§ DESCRIPTION OF THE TASK: Please copy out every line in the records below that includes the word "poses".

[Stored data]
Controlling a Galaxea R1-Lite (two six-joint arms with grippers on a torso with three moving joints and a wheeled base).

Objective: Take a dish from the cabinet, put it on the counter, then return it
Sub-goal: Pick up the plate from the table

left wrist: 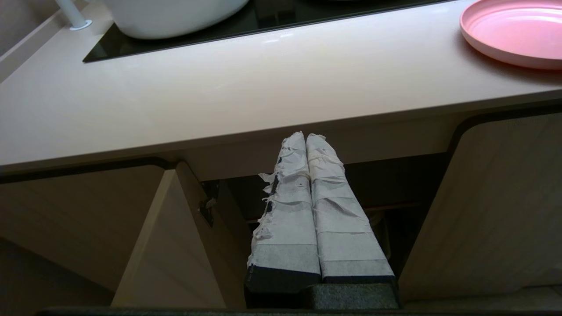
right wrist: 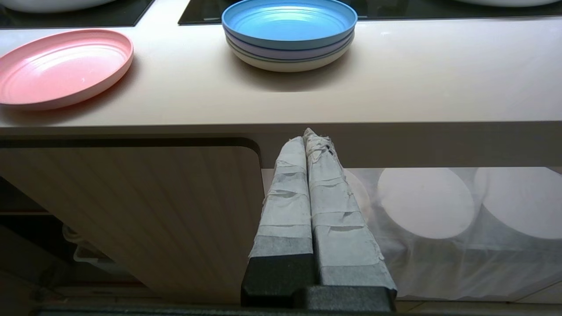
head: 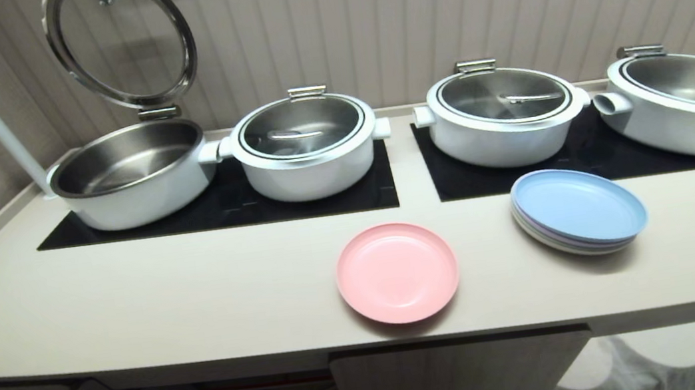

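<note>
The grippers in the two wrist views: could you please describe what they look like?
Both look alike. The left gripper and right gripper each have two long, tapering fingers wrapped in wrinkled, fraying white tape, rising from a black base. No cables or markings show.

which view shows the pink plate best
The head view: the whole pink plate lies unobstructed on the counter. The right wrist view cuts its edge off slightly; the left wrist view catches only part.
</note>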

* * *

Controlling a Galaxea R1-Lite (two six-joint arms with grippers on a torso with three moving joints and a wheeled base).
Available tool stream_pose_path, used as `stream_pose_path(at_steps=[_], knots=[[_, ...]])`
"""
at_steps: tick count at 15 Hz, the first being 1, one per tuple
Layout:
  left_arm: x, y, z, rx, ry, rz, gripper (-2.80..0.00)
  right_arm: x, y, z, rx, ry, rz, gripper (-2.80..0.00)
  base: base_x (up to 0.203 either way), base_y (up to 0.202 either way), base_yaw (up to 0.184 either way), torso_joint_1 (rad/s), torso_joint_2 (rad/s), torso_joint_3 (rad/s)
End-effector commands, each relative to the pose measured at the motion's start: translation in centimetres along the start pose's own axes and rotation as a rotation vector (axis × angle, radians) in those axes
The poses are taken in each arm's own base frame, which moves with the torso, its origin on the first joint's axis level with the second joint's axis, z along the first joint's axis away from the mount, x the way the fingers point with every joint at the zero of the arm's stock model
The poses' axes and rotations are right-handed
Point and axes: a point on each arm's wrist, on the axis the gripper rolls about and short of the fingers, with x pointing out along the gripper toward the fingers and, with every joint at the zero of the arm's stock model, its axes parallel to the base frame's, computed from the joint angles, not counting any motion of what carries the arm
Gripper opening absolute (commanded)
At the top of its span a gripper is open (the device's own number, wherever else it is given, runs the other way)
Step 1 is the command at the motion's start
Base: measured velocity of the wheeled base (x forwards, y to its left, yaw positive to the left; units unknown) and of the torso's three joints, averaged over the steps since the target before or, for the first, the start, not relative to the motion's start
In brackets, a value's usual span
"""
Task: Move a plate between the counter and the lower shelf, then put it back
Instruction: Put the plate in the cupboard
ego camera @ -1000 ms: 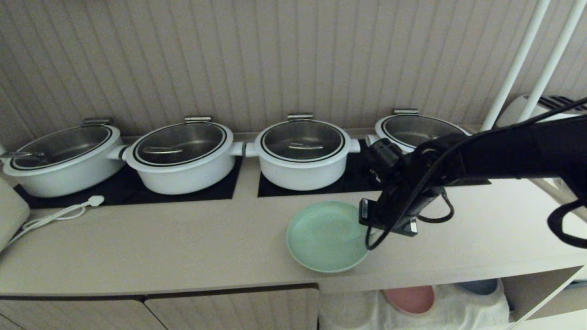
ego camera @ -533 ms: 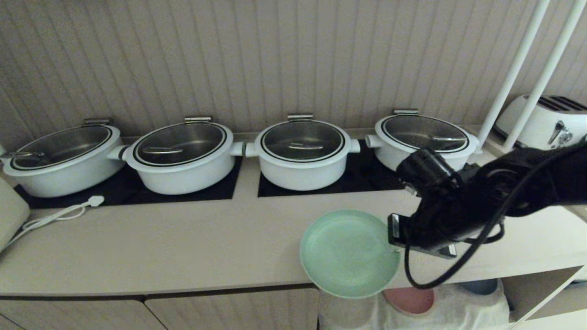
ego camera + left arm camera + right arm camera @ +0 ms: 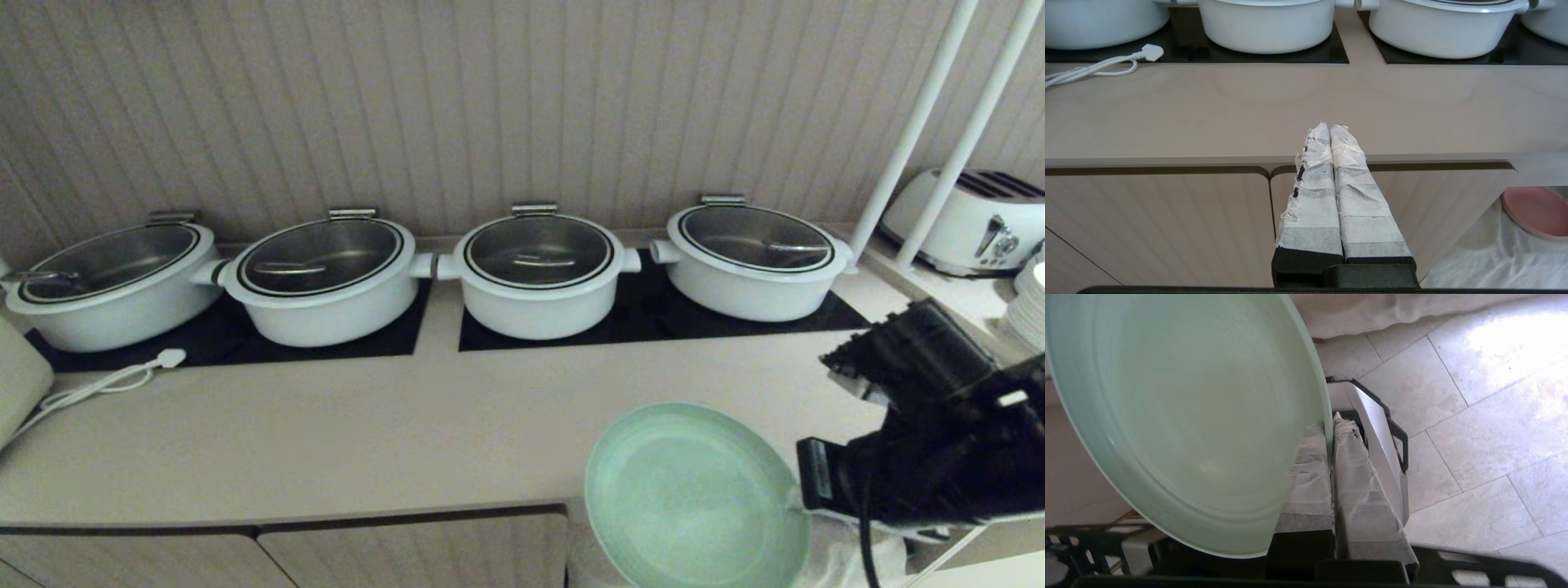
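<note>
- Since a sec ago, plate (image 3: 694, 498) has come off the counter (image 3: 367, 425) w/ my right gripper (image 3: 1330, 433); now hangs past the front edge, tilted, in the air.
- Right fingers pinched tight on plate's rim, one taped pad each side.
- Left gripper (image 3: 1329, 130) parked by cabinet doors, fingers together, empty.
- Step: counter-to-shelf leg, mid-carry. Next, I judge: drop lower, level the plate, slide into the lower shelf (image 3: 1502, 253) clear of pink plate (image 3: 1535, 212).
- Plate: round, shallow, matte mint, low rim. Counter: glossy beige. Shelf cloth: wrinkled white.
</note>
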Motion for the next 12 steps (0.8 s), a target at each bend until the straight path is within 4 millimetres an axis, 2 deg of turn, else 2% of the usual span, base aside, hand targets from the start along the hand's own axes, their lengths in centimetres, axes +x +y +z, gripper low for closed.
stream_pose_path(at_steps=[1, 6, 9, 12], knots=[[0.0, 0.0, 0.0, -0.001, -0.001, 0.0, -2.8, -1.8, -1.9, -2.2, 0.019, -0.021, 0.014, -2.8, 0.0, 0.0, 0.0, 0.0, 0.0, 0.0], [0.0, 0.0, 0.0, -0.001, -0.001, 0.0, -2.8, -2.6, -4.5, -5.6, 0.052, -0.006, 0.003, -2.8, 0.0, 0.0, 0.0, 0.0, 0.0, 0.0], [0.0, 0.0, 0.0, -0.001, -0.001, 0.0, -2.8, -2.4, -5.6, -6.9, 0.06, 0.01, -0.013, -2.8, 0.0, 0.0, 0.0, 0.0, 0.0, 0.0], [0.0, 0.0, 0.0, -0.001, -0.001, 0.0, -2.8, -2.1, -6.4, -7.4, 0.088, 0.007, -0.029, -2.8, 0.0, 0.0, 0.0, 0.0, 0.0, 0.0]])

§ YOUR RESPONSE:
The poses are taken in each arm's own base frame, which moves with the torso, its origin on the first joint's axis level with the second joint's axis, z along the first joint's axis away from the mount, x the way the fingers point with every joint at the zero of the arm's stock model
The poses' axes and rotations are right-handed

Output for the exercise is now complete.